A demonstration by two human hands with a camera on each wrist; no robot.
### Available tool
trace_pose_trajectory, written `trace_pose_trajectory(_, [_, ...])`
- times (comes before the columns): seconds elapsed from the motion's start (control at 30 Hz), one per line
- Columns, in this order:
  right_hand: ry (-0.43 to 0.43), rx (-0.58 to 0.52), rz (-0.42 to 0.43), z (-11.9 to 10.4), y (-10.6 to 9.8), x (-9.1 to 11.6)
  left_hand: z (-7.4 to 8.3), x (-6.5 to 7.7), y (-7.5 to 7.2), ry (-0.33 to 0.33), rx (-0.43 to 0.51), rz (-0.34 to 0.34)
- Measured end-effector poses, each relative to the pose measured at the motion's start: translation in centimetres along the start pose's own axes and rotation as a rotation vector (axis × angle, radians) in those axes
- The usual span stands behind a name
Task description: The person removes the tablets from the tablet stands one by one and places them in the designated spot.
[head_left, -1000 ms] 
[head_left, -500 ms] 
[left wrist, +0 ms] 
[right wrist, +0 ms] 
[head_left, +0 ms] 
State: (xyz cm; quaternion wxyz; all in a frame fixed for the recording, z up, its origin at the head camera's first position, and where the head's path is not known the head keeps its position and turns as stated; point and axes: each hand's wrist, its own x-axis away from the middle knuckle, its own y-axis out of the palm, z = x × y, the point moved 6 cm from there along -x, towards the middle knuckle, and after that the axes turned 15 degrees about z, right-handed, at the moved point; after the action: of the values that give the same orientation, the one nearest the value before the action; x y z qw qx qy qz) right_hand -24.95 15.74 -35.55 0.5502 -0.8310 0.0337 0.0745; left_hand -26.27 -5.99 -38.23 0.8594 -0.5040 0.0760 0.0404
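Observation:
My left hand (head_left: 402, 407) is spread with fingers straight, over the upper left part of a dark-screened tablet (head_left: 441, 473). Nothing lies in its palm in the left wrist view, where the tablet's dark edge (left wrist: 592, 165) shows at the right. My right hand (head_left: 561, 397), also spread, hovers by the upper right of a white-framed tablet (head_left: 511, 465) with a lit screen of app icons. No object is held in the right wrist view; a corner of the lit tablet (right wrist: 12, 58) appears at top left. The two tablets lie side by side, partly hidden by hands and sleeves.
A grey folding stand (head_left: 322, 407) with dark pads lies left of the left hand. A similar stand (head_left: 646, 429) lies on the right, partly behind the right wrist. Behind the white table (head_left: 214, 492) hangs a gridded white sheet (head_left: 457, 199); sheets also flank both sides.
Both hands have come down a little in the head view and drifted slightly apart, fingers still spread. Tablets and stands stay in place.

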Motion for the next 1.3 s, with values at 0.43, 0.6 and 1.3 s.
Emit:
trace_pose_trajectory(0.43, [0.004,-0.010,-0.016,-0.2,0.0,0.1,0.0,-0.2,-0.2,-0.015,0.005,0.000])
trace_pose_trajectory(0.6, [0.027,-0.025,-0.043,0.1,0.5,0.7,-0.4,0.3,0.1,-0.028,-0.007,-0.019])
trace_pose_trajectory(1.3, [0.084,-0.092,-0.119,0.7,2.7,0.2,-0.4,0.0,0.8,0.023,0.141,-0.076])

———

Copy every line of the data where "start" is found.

- times (comes before the columns): seconds elapsed from the motion's start (control at 30 Hz), one per line
- Measured end-effector poses, each relative to the pose measured at the motion's start: translation in centimetres along the start pose's own axes and rotation as a rotation vector (axis × angle, radians) in those axes

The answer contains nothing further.